Fighting in One Direction
My worry today is that evangelical leaders have sharpened their skills in fighting threats to the church that come from only one direction. What’s worse, many evangelicals seem to prefer leaders who will point out the dangers coming from only one direction while never offering a warning or uncovering the blind spots that may originate closer to home.
The result is this: Evangelical leaders afraid of slipping into political quietism or theological fundamentalism remain alert to anything that could be a slippery slope to the right while they quietly take steps backward with no awareness of the traps and pitfalls awaiting them on the left. Meanwhile, conservative leaders fearful of the social gospel or theological liberalism avoid any voices or partnerships that could be a slippery slope to the left while they back their way, unknowingly, toward nationalistic and isolationist ideological pitfalls. (Collin Hansen’s Blind Spots warns about this tendency in more depth.)
What we need are leaders skilled in fending off threats from more than one direction.
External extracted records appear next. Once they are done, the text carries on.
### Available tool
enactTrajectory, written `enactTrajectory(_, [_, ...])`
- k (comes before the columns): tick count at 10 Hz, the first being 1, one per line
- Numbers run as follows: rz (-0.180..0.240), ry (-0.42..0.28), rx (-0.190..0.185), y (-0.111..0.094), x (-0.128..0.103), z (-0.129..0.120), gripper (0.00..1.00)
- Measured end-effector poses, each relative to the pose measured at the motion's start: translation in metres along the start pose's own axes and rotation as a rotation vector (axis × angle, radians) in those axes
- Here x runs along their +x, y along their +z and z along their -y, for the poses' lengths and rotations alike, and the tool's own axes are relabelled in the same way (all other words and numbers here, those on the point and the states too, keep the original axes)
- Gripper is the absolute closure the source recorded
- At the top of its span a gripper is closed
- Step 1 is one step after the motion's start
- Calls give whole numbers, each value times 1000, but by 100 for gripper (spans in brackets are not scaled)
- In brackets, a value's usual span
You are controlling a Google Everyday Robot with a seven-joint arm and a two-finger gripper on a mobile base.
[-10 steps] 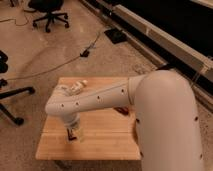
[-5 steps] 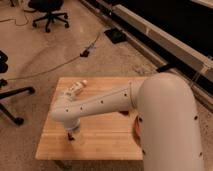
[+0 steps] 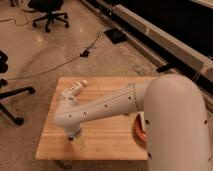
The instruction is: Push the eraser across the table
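The table (image 3: pixel 107 145) has a pale wooden plank top. My gripper (image 3: pixel 74 134) points down at the front left of the table, close to or on the surface. My white arm (image 3: pixel 105 107) reaches to it from the right. The eraser is not clearly in view; it may be hidden under the gripper or the arm. A reddish-orange rounded thing (image 3: pixel 139 128) peeks out beside my arm's big segment at the right, and I cannot tell what it is. A white bottle (image 3: pixel 73 89) lies on its side at the back left of the table, apart from the gripper.
My large white arm segment (image 3: pixel 175 125) covers the table's right side. Black office chairs stand at the back (image 3: pixel 49 15) and at the far left (image 3: pixel 7 95). A cable and a small box (image 3: pixel 86 51) lie on the speckled floor behind the table.
The gripper has dropped slightly toward the front edge at the left. The arm has swung, and more of the reddish-orange thing shows at the right. The white bottle has not moved.
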State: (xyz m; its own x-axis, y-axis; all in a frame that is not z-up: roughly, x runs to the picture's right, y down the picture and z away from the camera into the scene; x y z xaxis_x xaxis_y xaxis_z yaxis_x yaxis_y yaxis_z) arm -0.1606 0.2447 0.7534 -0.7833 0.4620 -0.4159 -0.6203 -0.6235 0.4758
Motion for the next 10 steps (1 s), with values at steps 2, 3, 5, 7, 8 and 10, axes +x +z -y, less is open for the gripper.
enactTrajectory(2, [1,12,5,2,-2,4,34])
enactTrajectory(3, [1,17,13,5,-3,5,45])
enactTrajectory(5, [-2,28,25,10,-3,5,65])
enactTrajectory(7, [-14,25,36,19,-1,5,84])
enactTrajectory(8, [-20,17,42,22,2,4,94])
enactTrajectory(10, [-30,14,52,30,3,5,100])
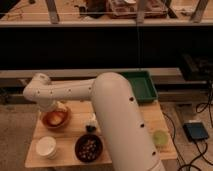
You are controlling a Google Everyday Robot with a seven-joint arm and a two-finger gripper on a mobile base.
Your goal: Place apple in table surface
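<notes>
The orange bowl [53,121] stands at the left of the light wooden table surface [75,136]. A small pale yellow-orange round shape, the apple [56,118], lies in the bowl's hollow. My white arm reaches from the lower right across to the left and bends down at its elbow [39,91]. The gripper [58,110] hangs right over the bowl, just above the apple and partly hidden by the arm. I cannot tell whether it touches the apple.
A white cup [46,147] and a dark bowl of brown nuts [89,148] stand near the front edge. A small dark-and-white object [91,123] sits mid-table. A dark green tray [141,86] is at the back right, and a pale green round thing [160,137] at the right.
</notes>
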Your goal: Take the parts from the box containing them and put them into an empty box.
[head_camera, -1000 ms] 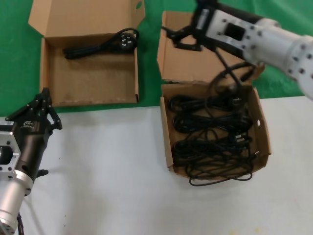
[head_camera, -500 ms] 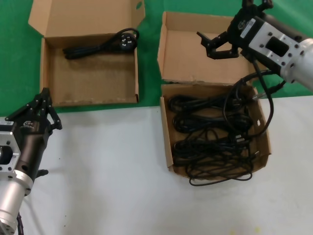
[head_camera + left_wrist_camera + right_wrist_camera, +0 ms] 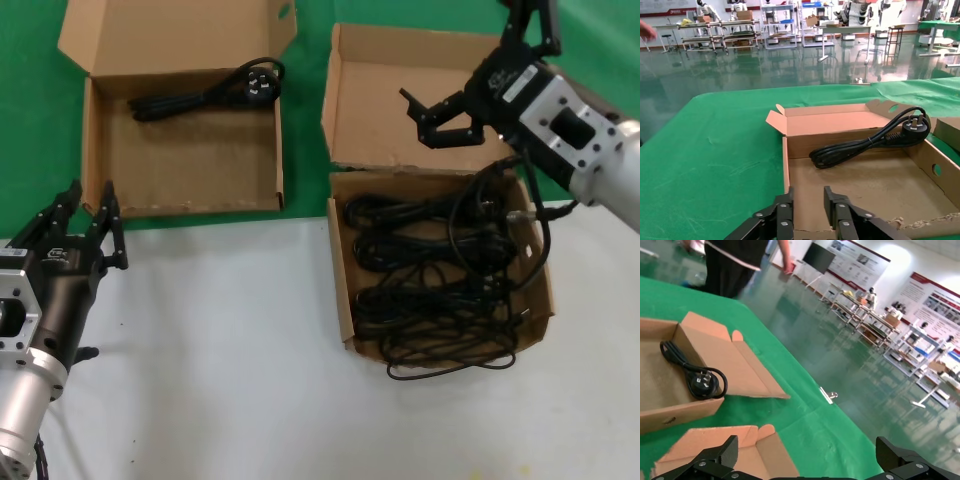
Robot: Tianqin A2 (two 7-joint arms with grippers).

We need leaders willing to hold up the Scriptures and fearlessly proclaim truths that get to the root of our sins, failures, and dysfunctions, no matter what political or theological categories get crossed. We need leaders who will not let fear dictate their theological statements or determine their cultural posture. We need leaders with the dexterity and discipline to challenge problematic positions no matter where they come from.
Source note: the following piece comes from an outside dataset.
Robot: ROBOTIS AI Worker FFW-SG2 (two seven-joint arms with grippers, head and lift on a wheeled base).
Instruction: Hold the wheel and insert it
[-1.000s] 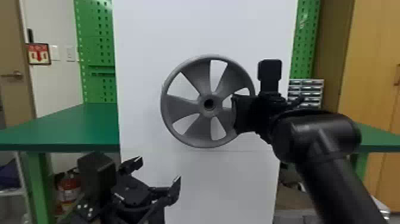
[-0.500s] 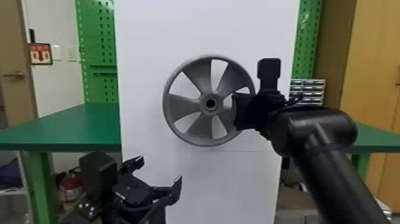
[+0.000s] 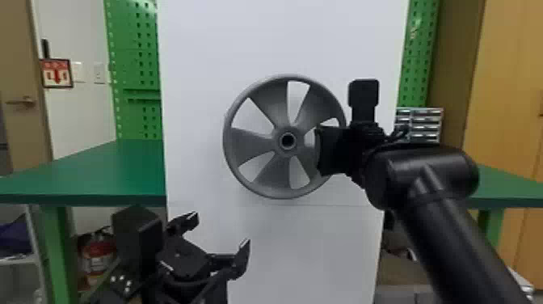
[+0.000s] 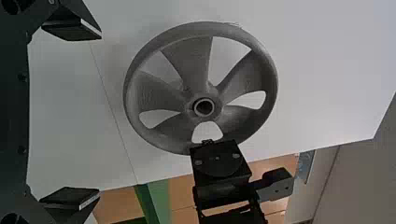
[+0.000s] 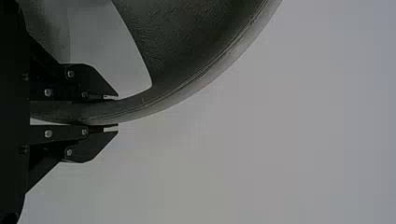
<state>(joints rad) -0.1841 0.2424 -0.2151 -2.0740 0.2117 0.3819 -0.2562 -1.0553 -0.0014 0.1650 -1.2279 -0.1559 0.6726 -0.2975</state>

Unfortunately, many aspects of evangelical culture today conspire against the formation and celebration of this kind of leader—our tribalism, our institutional loyalties, our social location, our online habits, our social media presence, and our desire to stay safely ensconced in a community. We seek out voices that cater to our sensibilities and then lift up as “prophets” anyone who can score points for our “side.” Meanwhile, the multifaceted dangers threatening the church from multiple directions lurk in the shadows behind us, unopposed and unnoticed, and we leave the Bride vulnerable to other manifestations of the spirit of the age.
Winston Churchill described a kind of dexterity—which on the surface may baffle the observer unless it is seen as the outworking of a deeper consistency—that crosses artificial lines and wards off opposing dangers because of the leader’s singular purpose.
A statesman, in contact with the moving current of events and anxious to keep the ship on an even keel and steer a steady course, may lean all his weight now on one side and now on the other. His arguments in each case, when contrasted, can be shown to be not only very different in character, but contradictory in spirit and opposite in direction: yet his object will throughout have remained the same. His resolves, his wishes, his outlook may have been unchanged, his methods may be verbally irreconcilable. We cannot call this inconsistency. In fact it may be claimed to be the truest consistency. The only way a man can remain consistent amid changing circumstances is to change with them while preserving the same dominating purpose.
We need leaders who lean their weight now to one side and then the other, emphasizing a particular theological truth during a particular season and then a different truth in another. Christian leadership requires an imagination formed by the Scriptures as well as a deep understanding of the current cultural moment, so that we know what to say and when, what to emphasize and how, and what challenges to face and where. We need leaders who know the Bible and their times well enough to see threats coming from more than one direction.